_Instructions for the task_
Pick out all lines in the listing holding the string "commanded" and copy them.

================

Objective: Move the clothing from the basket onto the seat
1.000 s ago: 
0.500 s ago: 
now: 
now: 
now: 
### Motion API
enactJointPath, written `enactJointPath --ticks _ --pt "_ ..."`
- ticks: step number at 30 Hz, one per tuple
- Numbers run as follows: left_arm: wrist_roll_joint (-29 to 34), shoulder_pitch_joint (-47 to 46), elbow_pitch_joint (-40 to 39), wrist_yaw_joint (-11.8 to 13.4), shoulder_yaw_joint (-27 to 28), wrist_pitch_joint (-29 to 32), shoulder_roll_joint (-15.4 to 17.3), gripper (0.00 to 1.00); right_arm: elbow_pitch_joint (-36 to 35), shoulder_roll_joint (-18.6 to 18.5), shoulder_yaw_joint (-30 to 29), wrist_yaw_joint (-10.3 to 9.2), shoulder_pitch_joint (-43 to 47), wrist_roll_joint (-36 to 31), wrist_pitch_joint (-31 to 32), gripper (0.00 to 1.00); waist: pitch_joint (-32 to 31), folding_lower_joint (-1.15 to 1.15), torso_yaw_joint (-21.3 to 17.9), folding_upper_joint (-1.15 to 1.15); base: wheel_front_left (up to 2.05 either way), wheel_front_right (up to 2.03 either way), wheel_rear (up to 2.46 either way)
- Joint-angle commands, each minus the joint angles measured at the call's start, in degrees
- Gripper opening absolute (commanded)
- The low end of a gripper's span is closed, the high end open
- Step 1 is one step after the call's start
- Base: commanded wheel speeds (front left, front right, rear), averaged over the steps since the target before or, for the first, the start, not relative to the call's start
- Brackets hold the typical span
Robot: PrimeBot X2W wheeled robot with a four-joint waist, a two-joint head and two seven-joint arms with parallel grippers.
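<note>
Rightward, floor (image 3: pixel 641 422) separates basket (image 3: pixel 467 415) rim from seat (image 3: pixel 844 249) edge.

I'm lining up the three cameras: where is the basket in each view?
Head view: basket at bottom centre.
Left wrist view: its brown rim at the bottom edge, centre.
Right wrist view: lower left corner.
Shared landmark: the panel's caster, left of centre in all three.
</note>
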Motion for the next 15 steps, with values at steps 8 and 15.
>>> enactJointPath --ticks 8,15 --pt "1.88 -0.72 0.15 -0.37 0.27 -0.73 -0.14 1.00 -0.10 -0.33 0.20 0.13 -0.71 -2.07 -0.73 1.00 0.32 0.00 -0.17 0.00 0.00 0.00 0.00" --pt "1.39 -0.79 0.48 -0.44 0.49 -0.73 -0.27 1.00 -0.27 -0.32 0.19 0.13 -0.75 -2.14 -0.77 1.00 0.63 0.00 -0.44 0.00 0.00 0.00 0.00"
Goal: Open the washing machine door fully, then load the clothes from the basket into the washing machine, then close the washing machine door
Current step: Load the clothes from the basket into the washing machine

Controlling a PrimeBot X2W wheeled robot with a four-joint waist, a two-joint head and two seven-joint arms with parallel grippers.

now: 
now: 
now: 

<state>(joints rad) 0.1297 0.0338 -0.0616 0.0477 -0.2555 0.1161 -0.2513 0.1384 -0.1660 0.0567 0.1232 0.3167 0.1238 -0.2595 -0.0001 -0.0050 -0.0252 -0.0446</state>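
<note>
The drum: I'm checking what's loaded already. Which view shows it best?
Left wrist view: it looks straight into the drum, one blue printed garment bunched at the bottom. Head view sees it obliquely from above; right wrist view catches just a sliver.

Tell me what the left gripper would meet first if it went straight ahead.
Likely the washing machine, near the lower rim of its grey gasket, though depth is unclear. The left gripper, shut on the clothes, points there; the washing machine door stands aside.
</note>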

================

_Exercise output_
- Gripper opening absolute (commanded)
- Base: commanded wheel speeds (front left, front right, rear), averaged over the steps since the target before or, for the first, the start, not relative to the call's start

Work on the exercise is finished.